Current Analyist 'Strong Buy' Recomemdations?

I thought it would be good what new analyists recomendations have been made in the last week.  

Anyone got any?


----------



## Joe Blow (24 January 2008)

Please note that any posted recommendations must not infringe the copyright of others. (i.e. the recommendations must be from a freely available publication and not from a private newsletter that people pay fees to access).

Please respect the copryright of others.


----------



## bvbfan (24 January 2008)

Oxiana was raised to "outperform'' from "neutral'' by Macquarie analyst Jim Copland, who set a 12-month price target of A$4 a share. (from Bloomberg)

FNArena also has details of other brokers and consensus views.


Disclaimer: I hold OXR


----------



## tronic72 (31 January 2008)

Allco Finance had a lot of Strong Buys recently but most of those have changed to a HOLD pending the release of the interim results in February. I think the results will be positive (see AFG thread) and am currently buying. I predict the shares will shoot up once the Market sees the results. 

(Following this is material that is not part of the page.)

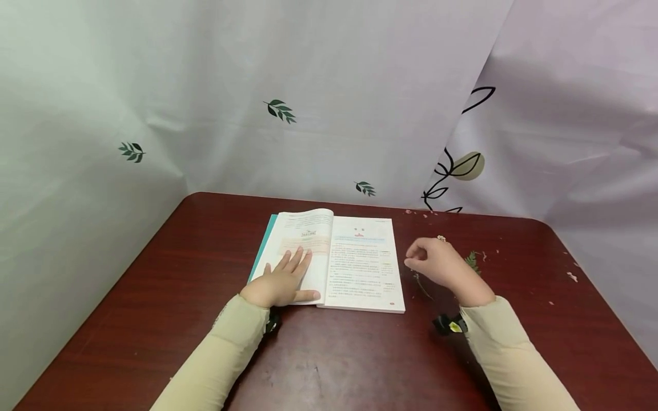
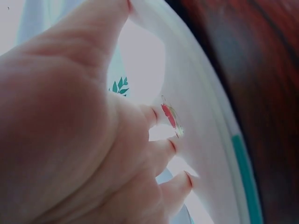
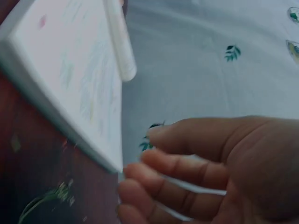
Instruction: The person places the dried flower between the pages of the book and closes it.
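An open book with printed pages and a teal cover edge lies on the dark red table. My left hand rests on its left page, fingers spread and straight. In the left wrist view the palm of the left hand fills much of the frame, fingertips touching the page. Off the book's right edge, my right hand hovers apart from it. Up close, the fingers of the right hand are loosely bent, thumb near the index finger, with nothing between them. The book stands to its left there.
The reddish-brown table carries small leaf and flower marks, such as a green fern leaf beside the right hand. A pale cloth with leaf prints hangs behind and at the sides. Dark wrist devices sit under both sleeves.
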`<state>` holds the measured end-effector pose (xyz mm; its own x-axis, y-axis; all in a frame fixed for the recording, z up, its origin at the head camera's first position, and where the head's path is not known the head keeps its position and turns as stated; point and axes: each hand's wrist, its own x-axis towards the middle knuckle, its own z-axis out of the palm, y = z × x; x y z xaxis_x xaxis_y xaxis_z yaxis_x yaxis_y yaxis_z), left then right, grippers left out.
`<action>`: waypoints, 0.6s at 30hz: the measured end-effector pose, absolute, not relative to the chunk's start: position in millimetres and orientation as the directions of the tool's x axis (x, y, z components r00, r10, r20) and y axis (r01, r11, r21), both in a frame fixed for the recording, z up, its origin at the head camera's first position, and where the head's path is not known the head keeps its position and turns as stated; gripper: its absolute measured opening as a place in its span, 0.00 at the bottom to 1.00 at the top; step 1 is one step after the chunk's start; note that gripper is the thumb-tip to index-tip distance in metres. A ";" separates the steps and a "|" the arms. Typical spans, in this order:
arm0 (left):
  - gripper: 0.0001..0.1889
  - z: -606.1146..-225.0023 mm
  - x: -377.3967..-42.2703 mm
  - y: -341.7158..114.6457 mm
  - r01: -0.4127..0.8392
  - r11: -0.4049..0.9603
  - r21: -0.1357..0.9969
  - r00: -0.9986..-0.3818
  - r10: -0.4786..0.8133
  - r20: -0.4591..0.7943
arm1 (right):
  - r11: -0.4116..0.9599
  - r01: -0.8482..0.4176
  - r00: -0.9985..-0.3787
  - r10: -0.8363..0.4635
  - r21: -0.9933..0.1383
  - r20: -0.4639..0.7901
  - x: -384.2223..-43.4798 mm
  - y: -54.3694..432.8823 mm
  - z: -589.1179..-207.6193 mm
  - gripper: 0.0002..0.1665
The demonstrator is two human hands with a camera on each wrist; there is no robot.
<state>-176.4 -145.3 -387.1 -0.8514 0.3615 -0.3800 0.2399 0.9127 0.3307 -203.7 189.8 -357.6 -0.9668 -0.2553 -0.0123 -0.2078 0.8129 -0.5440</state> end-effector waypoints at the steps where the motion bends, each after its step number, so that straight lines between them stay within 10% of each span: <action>1: 0.50 -386.7 -176.1 -144.8 0.239 0.913 0.330 -0.853 0.360 -0.379 | 0.826 -0.184 -0.970 -0.240 -0.533 -0.037 -202.6 192.6 -359.6 0.05; 18: 0.50 -391.6 -180.0 -147.1 0.236 0.914 0.331 -0.854 0.357 -0.378 | 0.914 -0.116 -0.962 -0.200 -0.388 -0.184 -196.9 202.1 -377.2 0.16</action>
<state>-180.0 -147.1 -391.6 -0.8544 0.3569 -0.3777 0.2356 0.9139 0.3305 -196.9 202.1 -377.2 -0.9622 -0.2004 -0.1842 -0.1160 0.9141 -0.3885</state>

I also think the results will steady others such as Challenger, BNB & MQG which have been hammered of late with this dive driven by the media and lack of disclosure from these companies, which is only hurting share holders.


----------



## numbercruncher (31 January 2008)

Many including The Gold Anti-Trust Action Committee (GATA) has recommended Gold ahead of their full page advert in The Wall Street Journal on Thursday, January 31, 2008.

The advert attempts to expose Golds supressed price and how it is used to manipulate capital markets.

In the advert they go on to claim that when people understand how Central banks supress the POG that it may rise to over $3000 an ounce, which would be nice for gold bugs like myself but I wont hold my breath


----------